Comment:  I think the reality here is that she is projecting her own want of security on her husband.  She has to stay in control so she projects this onto him. 

  

She admits that the only time they have sex is when she is ovulating. “Ever since I was young I dreamed of being a mother," 

  

Comment:  That is the catch 22, unfortunately.  You have to have sex to be a mother.  However, do it when it is only necessary. 

  

Donny confides that he and Miranda are not connecting and that Miranda has problems being open and intimate mentally, physically, emotionally with him. 

  

Comment:  She had to cut herself off from her emotions to survive.  She probably has posttraumatic stress disorder.  It would be too overwhelming if she actually had to "be there."  

  

Miranda says that before they got married they decided to be intimate. “I did feel guilty from the way I was raised. I knew that you weren’t supposed to be having sex before you are married, but we made that decision, so I thought getting married, I was going to feel OK.”  

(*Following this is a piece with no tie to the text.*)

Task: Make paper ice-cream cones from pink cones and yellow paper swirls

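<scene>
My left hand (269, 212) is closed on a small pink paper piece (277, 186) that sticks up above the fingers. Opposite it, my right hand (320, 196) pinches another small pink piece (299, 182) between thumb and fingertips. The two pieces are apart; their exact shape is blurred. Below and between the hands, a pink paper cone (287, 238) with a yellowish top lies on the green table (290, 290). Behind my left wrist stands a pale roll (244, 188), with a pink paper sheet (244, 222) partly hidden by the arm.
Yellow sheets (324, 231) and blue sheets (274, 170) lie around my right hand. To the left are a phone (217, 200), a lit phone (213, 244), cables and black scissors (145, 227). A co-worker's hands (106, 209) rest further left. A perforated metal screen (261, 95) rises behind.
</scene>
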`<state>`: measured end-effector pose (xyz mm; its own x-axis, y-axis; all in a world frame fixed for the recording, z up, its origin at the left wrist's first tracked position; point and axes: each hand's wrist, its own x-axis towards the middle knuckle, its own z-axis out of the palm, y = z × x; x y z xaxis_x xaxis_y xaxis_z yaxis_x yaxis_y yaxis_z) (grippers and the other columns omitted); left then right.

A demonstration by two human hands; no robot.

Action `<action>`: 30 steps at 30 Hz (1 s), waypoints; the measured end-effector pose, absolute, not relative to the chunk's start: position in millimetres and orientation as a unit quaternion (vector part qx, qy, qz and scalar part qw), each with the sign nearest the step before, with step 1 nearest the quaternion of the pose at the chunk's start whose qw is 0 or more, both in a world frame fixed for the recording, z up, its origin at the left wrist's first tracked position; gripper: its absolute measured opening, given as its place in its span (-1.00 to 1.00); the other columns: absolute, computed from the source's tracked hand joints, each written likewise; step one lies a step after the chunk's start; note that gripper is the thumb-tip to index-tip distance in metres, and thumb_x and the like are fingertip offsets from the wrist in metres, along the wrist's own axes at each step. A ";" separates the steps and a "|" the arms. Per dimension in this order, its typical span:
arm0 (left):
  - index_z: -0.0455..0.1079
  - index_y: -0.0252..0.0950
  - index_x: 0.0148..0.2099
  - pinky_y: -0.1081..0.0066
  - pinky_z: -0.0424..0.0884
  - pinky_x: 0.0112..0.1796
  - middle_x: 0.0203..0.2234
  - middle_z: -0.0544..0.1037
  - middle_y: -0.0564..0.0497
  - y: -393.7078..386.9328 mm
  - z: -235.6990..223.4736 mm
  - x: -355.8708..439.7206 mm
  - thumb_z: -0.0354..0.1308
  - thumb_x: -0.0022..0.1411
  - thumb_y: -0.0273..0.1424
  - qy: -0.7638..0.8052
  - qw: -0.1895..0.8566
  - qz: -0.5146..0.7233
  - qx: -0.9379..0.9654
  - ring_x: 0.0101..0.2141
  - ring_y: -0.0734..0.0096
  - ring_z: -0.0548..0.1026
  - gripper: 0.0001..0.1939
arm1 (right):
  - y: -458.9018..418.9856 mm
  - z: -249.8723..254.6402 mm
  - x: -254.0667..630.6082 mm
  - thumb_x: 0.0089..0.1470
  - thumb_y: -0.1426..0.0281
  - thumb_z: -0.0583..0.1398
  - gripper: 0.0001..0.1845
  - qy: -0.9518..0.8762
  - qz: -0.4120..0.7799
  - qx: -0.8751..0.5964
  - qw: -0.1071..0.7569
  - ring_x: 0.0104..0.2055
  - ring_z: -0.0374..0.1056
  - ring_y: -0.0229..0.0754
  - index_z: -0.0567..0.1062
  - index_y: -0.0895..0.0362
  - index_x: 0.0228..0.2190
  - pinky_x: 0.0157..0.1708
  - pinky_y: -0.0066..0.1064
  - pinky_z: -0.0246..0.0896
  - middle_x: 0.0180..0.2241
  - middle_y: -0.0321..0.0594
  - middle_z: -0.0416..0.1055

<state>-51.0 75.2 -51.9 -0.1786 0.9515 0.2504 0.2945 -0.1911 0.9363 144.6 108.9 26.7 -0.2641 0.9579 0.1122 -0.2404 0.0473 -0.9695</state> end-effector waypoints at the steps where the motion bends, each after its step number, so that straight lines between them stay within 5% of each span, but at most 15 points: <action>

Dr. Phil questions Miranda. “Didn’t you tell Donny that you had had sex with 27 different partners before you got married?”  “Yeah,” Miranda says, as Donny lowers his head in shock. “I didn’t ever tell him a specific number. I told him that I had made some choices in my past that I was not proud of ... I just wanted a guy to like me.”  


 

Comment:  Guilt and shame issues.  It's a vicious circle of guilt and shame, guilt and shame.  Acting out, and more guilt and shame.